Work to be completed — Set out exactly every line of the entries below, starting at the line that holds "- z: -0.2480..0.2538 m" and stopping after the line that holds "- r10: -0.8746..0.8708".

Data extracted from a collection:
::::::::::

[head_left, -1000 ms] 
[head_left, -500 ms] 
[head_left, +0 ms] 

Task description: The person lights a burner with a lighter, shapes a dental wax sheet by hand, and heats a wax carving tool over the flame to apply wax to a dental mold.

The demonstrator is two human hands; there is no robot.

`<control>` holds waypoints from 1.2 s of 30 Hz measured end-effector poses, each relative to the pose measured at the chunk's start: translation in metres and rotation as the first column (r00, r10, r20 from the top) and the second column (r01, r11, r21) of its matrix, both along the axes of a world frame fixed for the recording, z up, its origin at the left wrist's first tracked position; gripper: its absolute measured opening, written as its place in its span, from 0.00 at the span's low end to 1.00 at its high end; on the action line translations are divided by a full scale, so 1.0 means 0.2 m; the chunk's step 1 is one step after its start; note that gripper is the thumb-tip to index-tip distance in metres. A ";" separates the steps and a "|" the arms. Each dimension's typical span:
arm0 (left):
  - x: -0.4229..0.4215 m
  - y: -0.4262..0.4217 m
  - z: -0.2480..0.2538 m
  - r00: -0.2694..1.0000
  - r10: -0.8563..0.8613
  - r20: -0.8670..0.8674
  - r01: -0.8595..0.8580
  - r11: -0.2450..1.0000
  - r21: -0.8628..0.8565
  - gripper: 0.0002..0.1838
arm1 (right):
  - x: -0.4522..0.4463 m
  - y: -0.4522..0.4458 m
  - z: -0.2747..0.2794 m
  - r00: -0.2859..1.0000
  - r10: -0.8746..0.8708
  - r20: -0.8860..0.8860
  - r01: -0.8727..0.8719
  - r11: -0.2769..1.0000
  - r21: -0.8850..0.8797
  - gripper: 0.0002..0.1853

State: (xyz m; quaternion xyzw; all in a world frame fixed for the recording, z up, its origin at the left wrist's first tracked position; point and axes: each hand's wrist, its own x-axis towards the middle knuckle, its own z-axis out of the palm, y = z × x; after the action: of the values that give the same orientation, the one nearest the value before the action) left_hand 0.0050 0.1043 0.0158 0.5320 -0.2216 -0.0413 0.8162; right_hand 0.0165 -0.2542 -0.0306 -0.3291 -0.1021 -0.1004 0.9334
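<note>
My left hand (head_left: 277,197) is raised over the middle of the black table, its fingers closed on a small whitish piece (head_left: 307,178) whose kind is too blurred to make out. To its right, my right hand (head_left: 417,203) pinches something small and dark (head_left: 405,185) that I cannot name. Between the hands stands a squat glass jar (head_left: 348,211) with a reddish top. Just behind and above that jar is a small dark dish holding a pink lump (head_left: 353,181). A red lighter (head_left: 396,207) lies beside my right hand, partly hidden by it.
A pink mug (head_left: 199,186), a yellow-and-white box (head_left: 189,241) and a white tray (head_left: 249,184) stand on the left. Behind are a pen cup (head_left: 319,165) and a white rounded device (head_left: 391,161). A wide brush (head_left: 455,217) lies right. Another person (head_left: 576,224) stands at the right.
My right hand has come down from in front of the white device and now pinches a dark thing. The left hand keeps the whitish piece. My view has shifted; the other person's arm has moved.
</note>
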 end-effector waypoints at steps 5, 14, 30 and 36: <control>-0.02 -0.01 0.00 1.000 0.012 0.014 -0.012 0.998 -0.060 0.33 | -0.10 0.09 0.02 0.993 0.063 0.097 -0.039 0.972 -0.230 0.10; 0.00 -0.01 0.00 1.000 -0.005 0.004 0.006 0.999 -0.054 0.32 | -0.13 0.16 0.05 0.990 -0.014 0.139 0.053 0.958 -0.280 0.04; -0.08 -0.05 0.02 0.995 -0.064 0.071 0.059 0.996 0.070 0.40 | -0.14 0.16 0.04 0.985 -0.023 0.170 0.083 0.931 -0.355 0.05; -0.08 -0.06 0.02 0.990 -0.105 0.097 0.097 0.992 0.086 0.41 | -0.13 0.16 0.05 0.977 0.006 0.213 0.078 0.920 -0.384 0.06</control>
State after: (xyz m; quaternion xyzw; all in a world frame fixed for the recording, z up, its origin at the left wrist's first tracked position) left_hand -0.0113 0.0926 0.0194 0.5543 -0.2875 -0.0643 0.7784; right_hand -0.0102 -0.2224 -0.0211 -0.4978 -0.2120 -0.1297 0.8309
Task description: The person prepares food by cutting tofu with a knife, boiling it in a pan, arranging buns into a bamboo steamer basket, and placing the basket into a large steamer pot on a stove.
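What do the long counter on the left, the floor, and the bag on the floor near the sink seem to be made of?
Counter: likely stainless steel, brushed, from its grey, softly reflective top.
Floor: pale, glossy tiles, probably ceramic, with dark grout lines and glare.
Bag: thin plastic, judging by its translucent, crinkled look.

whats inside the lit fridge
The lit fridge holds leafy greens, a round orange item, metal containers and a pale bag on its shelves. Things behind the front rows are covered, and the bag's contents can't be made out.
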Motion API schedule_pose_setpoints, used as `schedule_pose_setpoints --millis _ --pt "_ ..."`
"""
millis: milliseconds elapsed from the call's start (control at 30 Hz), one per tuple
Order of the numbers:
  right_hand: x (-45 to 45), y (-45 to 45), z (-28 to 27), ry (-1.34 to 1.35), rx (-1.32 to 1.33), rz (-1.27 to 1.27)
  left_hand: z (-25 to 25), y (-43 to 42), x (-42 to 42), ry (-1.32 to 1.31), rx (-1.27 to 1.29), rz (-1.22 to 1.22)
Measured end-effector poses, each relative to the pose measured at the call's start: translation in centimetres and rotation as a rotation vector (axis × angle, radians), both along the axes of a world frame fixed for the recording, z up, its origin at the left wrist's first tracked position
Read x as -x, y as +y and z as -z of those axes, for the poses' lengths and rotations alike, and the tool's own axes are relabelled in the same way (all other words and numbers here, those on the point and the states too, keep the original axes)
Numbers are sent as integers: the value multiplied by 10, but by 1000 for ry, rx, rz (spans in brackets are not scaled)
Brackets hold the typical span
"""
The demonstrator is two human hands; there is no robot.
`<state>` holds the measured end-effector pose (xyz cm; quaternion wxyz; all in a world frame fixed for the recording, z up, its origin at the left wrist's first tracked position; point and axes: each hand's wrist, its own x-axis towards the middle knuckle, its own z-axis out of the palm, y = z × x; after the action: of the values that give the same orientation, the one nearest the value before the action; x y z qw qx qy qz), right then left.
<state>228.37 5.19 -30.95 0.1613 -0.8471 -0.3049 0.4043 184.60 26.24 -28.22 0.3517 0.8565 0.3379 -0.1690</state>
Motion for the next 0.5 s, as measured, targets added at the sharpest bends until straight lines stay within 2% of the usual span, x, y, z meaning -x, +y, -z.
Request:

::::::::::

Result —
  - z: -0.2480..0.2538 m
  - r00: -0.2694..1.0000
  - r10: -0.8563..0.8613
  - r20: -0.8670..0.8674
  - r01: -0.8595..0.8580
  - r11: -0.2450..1.0000
  - r21: -0.8628..0.8565
  - gripper: 0.0002..0.1838
arm1 (right):
  - x: -0.4522..0.4463 m
  - y: -0.4522..0.4458 m
  - z: -0.2747..0.2794 m
  - r00: -0.2859..1.0000
  - r10: -0.8746..0.8708

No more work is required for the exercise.